# Your task
Go through the data below and transcribe it exactly. Omit the images.
*** Opening of Data excerpt ***
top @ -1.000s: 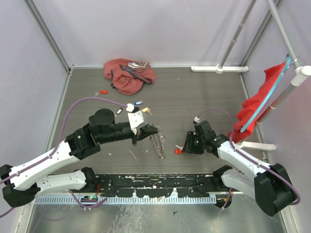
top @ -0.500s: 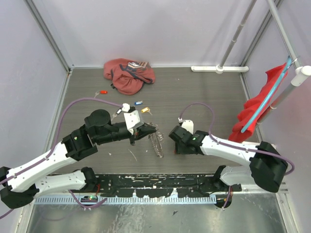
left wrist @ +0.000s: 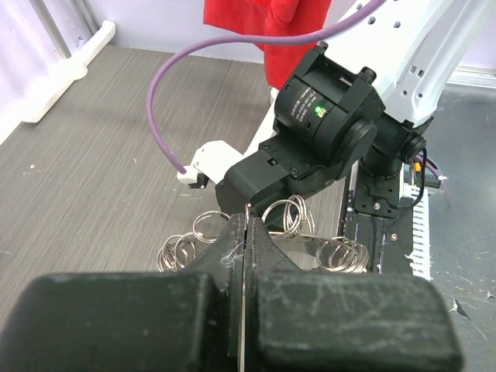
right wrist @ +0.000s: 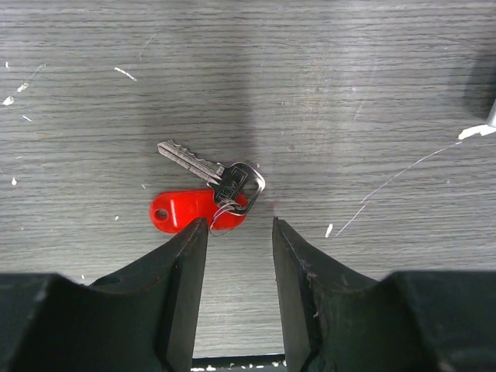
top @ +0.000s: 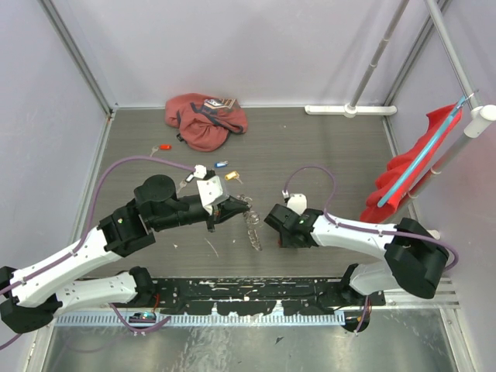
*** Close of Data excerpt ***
# Reply to the task
top @ -1.000s: 
top @ -0.500s: 
left wrist @ +0.000s: 
right wrist @ +0.000s: 
top @ +0.000s: 

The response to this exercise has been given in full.